● Action item:
Using the records below, filter for lines that contain the string "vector" and copy them out.

(Source data)

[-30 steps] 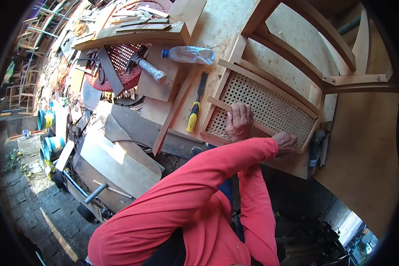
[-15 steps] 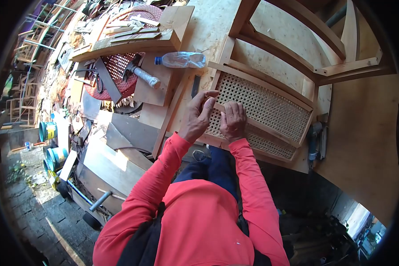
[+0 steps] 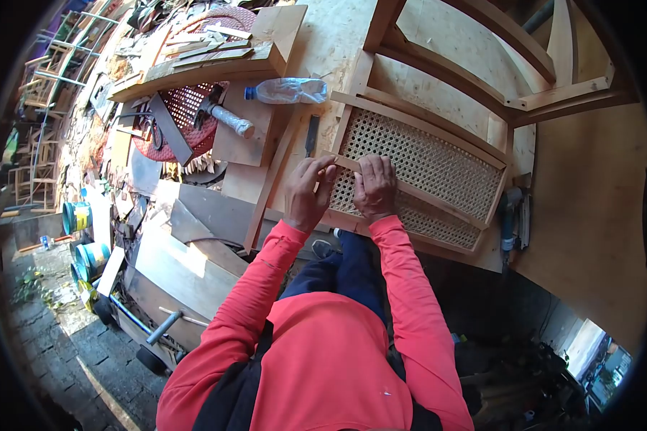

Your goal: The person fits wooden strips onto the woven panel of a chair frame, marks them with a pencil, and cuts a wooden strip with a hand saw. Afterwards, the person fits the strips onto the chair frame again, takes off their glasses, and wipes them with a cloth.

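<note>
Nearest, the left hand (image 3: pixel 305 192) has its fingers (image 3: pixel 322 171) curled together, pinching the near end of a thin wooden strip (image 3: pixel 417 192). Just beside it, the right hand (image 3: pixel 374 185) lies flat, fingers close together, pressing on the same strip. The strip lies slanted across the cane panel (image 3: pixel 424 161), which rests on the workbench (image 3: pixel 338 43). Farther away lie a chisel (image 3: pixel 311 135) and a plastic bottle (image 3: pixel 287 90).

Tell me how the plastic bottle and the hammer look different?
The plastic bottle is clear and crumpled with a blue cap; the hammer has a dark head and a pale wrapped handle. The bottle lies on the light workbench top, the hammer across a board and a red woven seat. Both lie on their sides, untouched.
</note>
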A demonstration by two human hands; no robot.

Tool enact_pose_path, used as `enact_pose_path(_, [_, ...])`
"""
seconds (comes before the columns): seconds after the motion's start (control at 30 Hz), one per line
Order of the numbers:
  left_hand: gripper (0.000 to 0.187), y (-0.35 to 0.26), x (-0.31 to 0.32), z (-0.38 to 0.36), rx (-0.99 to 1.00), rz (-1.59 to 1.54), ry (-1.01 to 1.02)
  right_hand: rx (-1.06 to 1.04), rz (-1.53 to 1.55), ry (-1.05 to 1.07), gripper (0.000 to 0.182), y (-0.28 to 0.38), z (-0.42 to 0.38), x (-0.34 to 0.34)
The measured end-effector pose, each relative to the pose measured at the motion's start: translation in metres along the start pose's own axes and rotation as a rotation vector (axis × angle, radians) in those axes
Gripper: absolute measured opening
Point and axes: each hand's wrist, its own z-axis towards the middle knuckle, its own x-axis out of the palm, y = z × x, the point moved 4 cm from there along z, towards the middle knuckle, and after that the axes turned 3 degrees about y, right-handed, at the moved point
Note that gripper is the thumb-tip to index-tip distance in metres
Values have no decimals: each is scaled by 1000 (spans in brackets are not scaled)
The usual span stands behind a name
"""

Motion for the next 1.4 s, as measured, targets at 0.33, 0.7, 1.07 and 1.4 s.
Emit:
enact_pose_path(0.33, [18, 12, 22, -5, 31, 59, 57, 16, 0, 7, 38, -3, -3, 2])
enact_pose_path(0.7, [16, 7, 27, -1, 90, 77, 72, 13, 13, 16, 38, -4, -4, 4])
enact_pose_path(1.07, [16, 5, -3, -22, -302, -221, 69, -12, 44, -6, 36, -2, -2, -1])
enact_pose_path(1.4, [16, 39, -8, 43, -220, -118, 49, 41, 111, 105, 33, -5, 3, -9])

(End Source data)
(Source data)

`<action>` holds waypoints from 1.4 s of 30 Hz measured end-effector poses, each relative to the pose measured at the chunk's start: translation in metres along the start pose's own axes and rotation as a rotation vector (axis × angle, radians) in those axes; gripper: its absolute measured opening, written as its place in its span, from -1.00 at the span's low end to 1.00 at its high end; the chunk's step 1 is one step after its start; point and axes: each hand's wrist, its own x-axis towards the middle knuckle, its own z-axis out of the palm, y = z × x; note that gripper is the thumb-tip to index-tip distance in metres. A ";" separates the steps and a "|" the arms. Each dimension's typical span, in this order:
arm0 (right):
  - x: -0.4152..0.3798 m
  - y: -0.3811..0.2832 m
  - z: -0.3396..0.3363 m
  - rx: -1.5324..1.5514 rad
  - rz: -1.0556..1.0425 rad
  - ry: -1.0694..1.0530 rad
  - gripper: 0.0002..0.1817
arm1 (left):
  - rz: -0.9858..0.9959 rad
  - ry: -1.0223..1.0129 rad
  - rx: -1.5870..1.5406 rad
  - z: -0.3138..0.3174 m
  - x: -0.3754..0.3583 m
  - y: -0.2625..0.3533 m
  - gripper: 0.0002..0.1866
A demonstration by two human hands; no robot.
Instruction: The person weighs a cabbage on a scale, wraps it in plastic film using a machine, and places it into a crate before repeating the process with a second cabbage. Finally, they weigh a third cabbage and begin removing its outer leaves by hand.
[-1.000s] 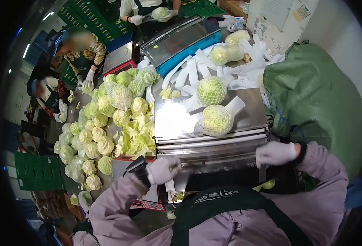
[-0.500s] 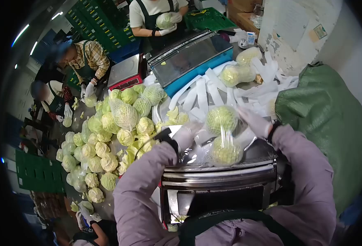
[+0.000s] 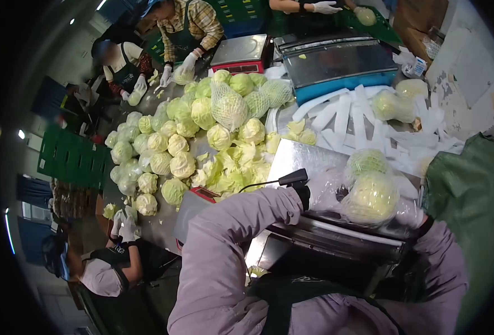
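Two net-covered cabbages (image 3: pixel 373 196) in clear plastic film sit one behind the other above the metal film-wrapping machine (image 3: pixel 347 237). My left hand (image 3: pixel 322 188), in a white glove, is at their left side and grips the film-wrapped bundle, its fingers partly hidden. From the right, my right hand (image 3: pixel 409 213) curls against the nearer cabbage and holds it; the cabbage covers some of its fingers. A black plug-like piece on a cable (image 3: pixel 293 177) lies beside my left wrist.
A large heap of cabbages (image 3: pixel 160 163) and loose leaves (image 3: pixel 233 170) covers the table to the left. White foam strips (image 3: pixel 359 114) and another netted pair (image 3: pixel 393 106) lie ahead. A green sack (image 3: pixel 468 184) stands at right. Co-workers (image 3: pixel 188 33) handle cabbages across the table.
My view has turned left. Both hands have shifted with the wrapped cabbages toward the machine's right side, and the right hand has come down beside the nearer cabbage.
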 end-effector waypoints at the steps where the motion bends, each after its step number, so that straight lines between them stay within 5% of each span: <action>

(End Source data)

● Answer section:
The measured end-effector pose, each relative to the pose measured at the motion's start: translation in metres along the start pose's own axes and rotation as a rotation vector (axis × angle, radians) in those axes
`<action>` holds waypoints from 1.4 s of 30 Hz measured end-effector poses, each relative to the pose measured at the chunk's start: translation in metres along the start pose's own axes and rotation as a rotation vector (axis × angle, radians) in those axes; gripper: its absolute measured opening, written as its place in its span, from -1.00 at the span's low end to 1.00 at its high end; the chunk's step 1 is one step after its start; point and axes: each hand's wrist, its own x-axis towards the middle knuckle, its own z-axis out of the palm, y = z × x; note that gripper is the thumb-tip to index-tip distance in metres. A ";" separates the steps and a "|" the arms. Each dimension's typical span, in this order:

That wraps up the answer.